## WORK TASK
Exclude pictures and give again exactly the lines of the listing, beginning with its first line and ending with the one that contains "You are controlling".

## DATA
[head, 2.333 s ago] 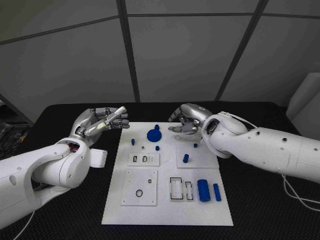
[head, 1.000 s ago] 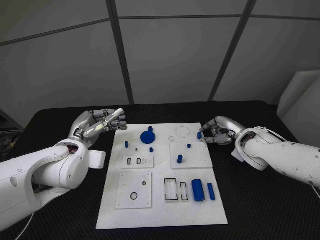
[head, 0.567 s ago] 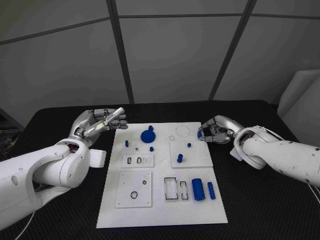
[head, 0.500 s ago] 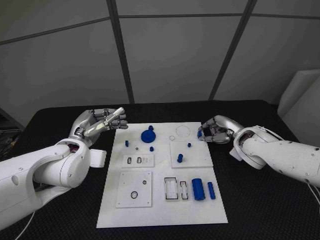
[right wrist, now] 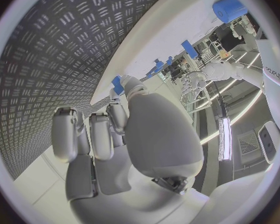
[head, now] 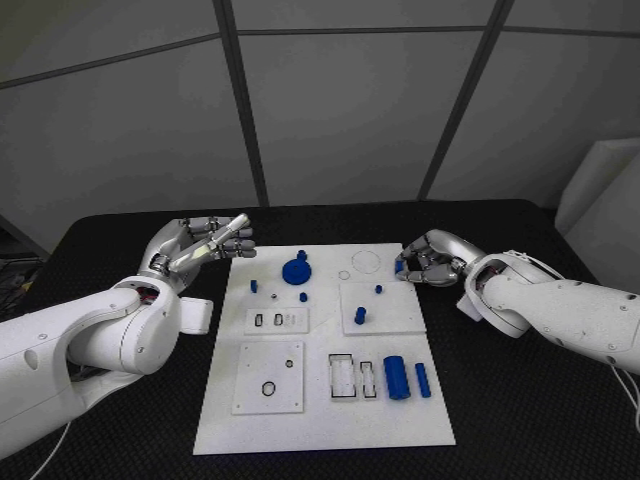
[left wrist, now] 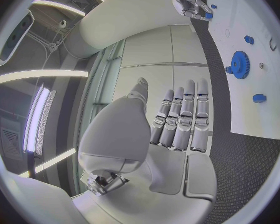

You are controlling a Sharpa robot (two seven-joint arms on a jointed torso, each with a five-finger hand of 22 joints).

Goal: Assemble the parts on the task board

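Rightward, right hand (head: pixel 427 262) pinching blue part (head: pixel 400 267)

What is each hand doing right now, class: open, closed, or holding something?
Left hand: open, fingers straight, holding nothing.
Right hand: holding a small blue part in its fingertips.

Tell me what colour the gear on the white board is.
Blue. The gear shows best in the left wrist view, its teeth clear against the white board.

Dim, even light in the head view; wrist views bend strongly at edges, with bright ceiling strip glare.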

## RESULT
[head, 2.333 s ago] 
[head, 1.000 s ago] 
[head, 0.567 s ago] 
[head, 0.500 s ago] 
[right wrist, now] 
[head, now] 
[left wrist, now] 

You are controlling a Sharpa robot (two seven-joint arms on a jointed torso, each with a five-finger hand of 22 joints).

The output contains the complete answer to the exercise.